Sixma is a testing framework that replaces manual test cases with Generative Spaces and Statistical Certification. Instead of checking if f(2) == 4, you define the invariant f(x) == x^2 and Sixma proves it holds true with a specific Reliability and Confidence Level.

It uses the Zero-Failure Reliability model to dynamically calculate the required number of random trials ($N$) to certify your system is bug-free.

📦 Installation

uv add sixma
# or
pip install sixma

🚀 Quick Start: The 3 Ways to Write Tests

Sixma is flexible. Choose the syntax that fits your project's strictness level.

1. The Production Way (Recommended) ⭐

Use standard Python type hints combined with Default Values.

  • Pros: 100% compatible with mypy, pyright, and IDE autocomplete.
  • Cons: Slightly more verbose.
from sixma import certify, generators as g

@certify(reliability=0.999, confidence=0.95)
def test_math(
    # Mypy sees 'int'. Sixma sees the generator in the default value.
    x: int = g.Integer(0, 100),
    y: int = g.Integer(0, 100)
):
    assert x + y == y + x

2. The Prototyping Way (Shortcut) ⚡

Use the generator instance directly as the type hint.

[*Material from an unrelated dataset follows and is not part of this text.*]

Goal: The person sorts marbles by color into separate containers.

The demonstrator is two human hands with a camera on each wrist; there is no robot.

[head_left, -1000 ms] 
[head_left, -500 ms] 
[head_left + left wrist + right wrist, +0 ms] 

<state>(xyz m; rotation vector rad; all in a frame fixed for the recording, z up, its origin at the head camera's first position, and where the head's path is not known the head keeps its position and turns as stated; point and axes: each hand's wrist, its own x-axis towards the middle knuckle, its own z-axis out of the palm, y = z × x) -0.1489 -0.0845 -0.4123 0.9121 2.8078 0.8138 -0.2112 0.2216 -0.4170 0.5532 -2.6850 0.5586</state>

  • Pros: Fastest to write. Very clean to read.
  • Cons: Static type checkers (mypy) will complain that "Integer is not a type".
@certify
def test_math(
    # Fast to write, but upsets strict type checkers
    x: g.Integer(0, 100),
    # or even as default value
    y = g.Integer(0, 100),
):
    assert x + y == y + x

3. The Strict Way (Annotated) 🧐

Use Python's standard typing.Annotated.

  • Pros: The "Academic" standard for metadata. Mypy compliant.
  • Cons: Very verbose.
from typing import Annotated

@certify
def test_math(
    x: Annotated[int, g.Integer(0, 100)],
    y: Annotated[int, g.Integer(0, 100)]
):
    assert x + y == y + x

4. The Pick-Based Way (Stateful & Coupled) 🎲

For tests where inputs are coupled to control flow — state machines, op sequences, anything where "the next value depends on what we just did" — declare a ctx parameter. The framework injects a PickContext the body pulls values from on demand.

from sixma import certify

@certify(reliability=0.999, confidence=0.95, max_picks_per_trial=100)
def test_stack_lifo(ctx):
    stack, reference = [], []
    while ctx.pick("op", "stop") == "op":
        if ctx.pick("push", "pop") == "push":
            x = ctx.range(0, 100)
            stack.append(x)
            reference.append(x)
        else:
            if not reference:
                ctx.discard()
            assert stack.pop() == reference.pop()
  • ctx.pick(*options, label=None) — uniformly random choice from the options.
  • ctx.range(low, high, label=None) — integer in [low, high] inclusive.
  • ctx.discard() — equivalent to require(False); the trial doesn't count toward N or the failure tally.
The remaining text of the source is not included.